# Data

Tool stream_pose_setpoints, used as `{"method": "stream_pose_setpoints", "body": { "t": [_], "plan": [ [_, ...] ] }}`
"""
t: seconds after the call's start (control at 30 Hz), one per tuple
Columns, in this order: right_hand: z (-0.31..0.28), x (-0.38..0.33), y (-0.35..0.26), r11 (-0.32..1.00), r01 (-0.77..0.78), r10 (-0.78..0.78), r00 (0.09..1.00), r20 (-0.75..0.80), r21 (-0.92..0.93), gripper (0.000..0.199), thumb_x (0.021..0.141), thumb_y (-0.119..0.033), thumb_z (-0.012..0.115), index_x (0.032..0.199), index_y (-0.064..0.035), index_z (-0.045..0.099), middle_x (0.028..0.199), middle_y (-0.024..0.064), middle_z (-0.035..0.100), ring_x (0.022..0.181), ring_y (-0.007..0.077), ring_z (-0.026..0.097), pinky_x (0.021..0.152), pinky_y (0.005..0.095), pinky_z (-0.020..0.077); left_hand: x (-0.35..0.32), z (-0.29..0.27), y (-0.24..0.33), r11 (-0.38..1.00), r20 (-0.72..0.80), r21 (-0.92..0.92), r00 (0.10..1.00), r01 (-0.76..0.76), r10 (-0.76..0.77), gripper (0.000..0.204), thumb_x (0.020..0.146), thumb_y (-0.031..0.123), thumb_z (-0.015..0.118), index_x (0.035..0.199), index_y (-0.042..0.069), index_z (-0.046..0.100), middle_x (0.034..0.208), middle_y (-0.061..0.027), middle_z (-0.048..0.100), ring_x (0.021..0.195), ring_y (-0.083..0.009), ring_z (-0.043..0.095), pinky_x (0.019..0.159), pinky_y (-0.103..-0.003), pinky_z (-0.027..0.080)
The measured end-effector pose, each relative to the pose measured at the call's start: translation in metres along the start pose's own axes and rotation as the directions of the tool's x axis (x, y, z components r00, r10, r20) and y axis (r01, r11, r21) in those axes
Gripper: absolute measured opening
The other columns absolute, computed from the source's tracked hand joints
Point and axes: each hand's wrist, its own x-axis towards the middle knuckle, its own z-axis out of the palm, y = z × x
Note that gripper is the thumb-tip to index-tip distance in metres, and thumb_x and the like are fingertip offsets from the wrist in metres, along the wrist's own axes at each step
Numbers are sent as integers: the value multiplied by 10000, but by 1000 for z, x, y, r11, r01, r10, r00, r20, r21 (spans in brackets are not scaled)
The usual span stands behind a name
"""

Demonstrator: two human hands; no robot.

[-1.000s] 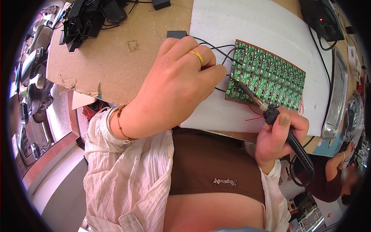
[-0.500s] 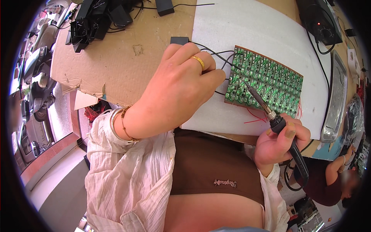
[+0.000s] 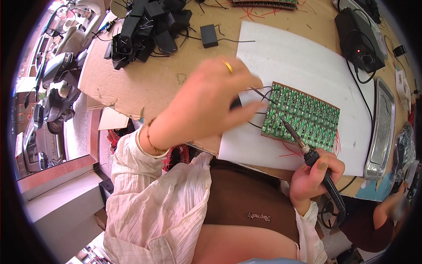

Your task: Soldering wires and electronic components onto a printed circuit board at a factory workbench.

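Observation:
My left hand (image 3: 206, 97), smeared by motion, hovers left of a green circuit board panel (image 3: 303, 115); its thumb and forefinger are apart, with nothing visible gripped between them. Part of a black box (image 3: 236, 103) shows through that gap, mostly hidden by the hand. Black wires (image 3: 258, 91) run from beside the fingers to the panel's left edge. My right hand (image 3: 314, 178) is closed round the handle of a soldering iron (image 3: 311, 157), its tip over the left part of the panel; whether it touches cannot be made out.
The panel rests on a white foam sheet (image 3: 272, 48) over cardboard (image 3: 171, 94). Black boxes with wires (image 3: 151, 33) are piled at the far left; a single box (image 3: 209, 36) lies beside them. At right are a soldering station (image 3: 358, 42), its cord and a metal tray (image 3: 380, 132).
My left thumb and forefinger have come apart from their pinch near the wires. The view has shifted, so the table appears lower. The iron stays in my right hand over the panel.

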Motion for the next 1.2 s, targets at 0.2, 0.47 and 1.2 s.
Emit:
{"method": "stream_pose_setpoints", "body": {
  "t": [0.2, 0.47, 1.2],
  "plan": [
    [0, 1, -1, 999, 30, -31, 998, 56, 26, 201, 957, -195, 588, 919, -43, 464, 707, 88, 504, 529, 82, 373, 539, 239, 343, 25, -27, -58, 836, -56, 532, 991, 136, -125, 490, 767, 236, 788, 1192, 37, 647, 1206, -127, 606, 1117, -306, 539, 975, -406, 446],
    [-5, -3, -1, 997, -45, 45, 999, 4, 65, 263, 907, -189, 680, 972, -40, 473, 745, 85, 547, 638, 113, 463, 580, 261, 402, 55, 6, -105, 973, 109, -19, 967, -230, 231, 228, 888, 178, 667, 1066, 44, 713, 922, -103, 713, 910, -276, 650, 851, -372, 499],
    [8, 33, -13, 996, -85, 81, 990, -117, -26, 239, 916, -155, 689, 983, -36, 494, 776, 61, 562, 561, 65, 453, 539, 207, 378, 53, 25, -16, 974, 295, -173, 935, -149, 195, 140, 873, 172, 658, 866, 36, 693, 778, -109, 654, 753, -318, 613, 725, -401, 483]
  ]
}}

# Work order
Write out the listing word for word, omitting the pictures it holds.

# Problem solution
Tool stream_pose_setpoints, used as `{"method": "stream_pose_setpoints", "body": { "t": [_], "plan": [ [_, ...] ] }}`
"""
t: seconds after the call's start (control at 30 Hz), one per tuple
Columns, in this order: right_hand: z (-0.31..0.28), x (-0.38..0.33), y (-0.35..0.26), r11 (-0.32..1.00), r01 (-0.77..0.78), r10 (-0.78..0.78), r00 (0.09..1.00), r20 (-0.75..0.80), r21 (-0.92..0.93), gripper (0.000..0.199), thumb_x (0.021..0.141), thumb_y (-0.119..0.033), thumb_z (-0.012..0.115), index_x (0.032..0.199), index_y (-0.064..0.035), index_z (-0.045..0.099), middle_x (0.028..0.199), middle_y (-0.024..0.064), middle_z (-0.035..0.100), ring_x (0.022..0.181), ring_y (-0.007..0.077), ring_z (-0.026..0.097), pinky_x (0.021..0.152), pinky_y (0.005..0.095), pinky_z (-0.020..0.077); left_hand: x (-0.35..0.32), z (-0.29..0.27), y (-0.24..0.33), r11 (-0.38..1.00), r20 (-0.72..0.80), r21 (-0.92..0.92), r00 (0.10..1.00), r01 (-0.76..0.76), r10 (-0.76..0.77), gripper (0.000..0.204), thumb_x (0.020..0.146), thumb_y (-0.031..0.123), thumb_z (-0.015..0.118), index_x (0.035..0.199), index_y (-0.042..0.069), index_z (-0.046..0.100), middle_x (0.034..0.208), middle_y (-0.061..0.027), middle_z (-0.048..0.100), ring_x (0.021..0.195), ring_y (-0.083..0.009), ring_z (-0.043..0.095), pinky_x (0.019..0.159), pinky_y (-0.103..-0.003), pinky_z (-0.027..0.080)
The measured end-effector pose, each relative to the pose measured at the call's start: translation in metres along the start pose's own axes and rotation as the directions of the tool's x axis (x, y, z components r00, r10, r20) and y axis (r01, r11, r21) in those axes
Gripper: absolute measured opening
The other columns absolute, computed from the source's tracked hand joints
Point and axes: each hand's wrist, its own x-axis towards the middle knuckle, its own z-axis out of the palm, y = z × x
Note that gripper is the thumb-tip to index-tip distance in metres, and thumb_x and the like are fingertip offsets from the wrist in metres, along the wrist's own axes at each step
Numbers are sent as integers: the value multiplied by 10000, but by 1000 for z, x, y, r11, r01, r10, r00, r20, r21 (spans in brackets are not scaled)
The usual span stands behind a name
"""

Demonstrator: two human hands; no robot.

[-1.000s] 
[-0.500s] 
[+0.000s] 

Your task: Soldering wires and electronic components onto a printed circuit board at a factory workbench.

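Observation:
My left hand (image 3: 206, 97), smeared by motion, hovers left of a green circuit board panel (image 3: 303, 115); its thumb and forefinger are apart, with nothing visible gripped between them. Part of a black box (image 3: 236, 103) shows through that gap, mostly hidden by the hand. Black wires (image 3: 258, 91) run from beside the fingers to the panel's left edge. My right hand (image 3: 314, 178) is closed round the handle of a soldering iron (image 3: 311, 157), its tip over the left part of the panel; whether it touches cannot be made out.
The panel rests on a white foam sheet (image 3: 272, 48) over cardboard (image 3: 171, 94). Black boxes with wires (image 3: 151, 33) are piled at the far left; a single box (image 3: 209, 36) lies beside them. At right are a soldering station (image 3: 358, 42), its cord and a metal tray (image 3: 380, 132).
My left thumb and forefinger have come apart from their pinch near the wires. The view has shifted, so the table appears lower. The iron stays in my right hand over the panel.
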
Motion for the next 1.2 s, targets at 0.2, 0.47 and 1.2 s.
Emit:
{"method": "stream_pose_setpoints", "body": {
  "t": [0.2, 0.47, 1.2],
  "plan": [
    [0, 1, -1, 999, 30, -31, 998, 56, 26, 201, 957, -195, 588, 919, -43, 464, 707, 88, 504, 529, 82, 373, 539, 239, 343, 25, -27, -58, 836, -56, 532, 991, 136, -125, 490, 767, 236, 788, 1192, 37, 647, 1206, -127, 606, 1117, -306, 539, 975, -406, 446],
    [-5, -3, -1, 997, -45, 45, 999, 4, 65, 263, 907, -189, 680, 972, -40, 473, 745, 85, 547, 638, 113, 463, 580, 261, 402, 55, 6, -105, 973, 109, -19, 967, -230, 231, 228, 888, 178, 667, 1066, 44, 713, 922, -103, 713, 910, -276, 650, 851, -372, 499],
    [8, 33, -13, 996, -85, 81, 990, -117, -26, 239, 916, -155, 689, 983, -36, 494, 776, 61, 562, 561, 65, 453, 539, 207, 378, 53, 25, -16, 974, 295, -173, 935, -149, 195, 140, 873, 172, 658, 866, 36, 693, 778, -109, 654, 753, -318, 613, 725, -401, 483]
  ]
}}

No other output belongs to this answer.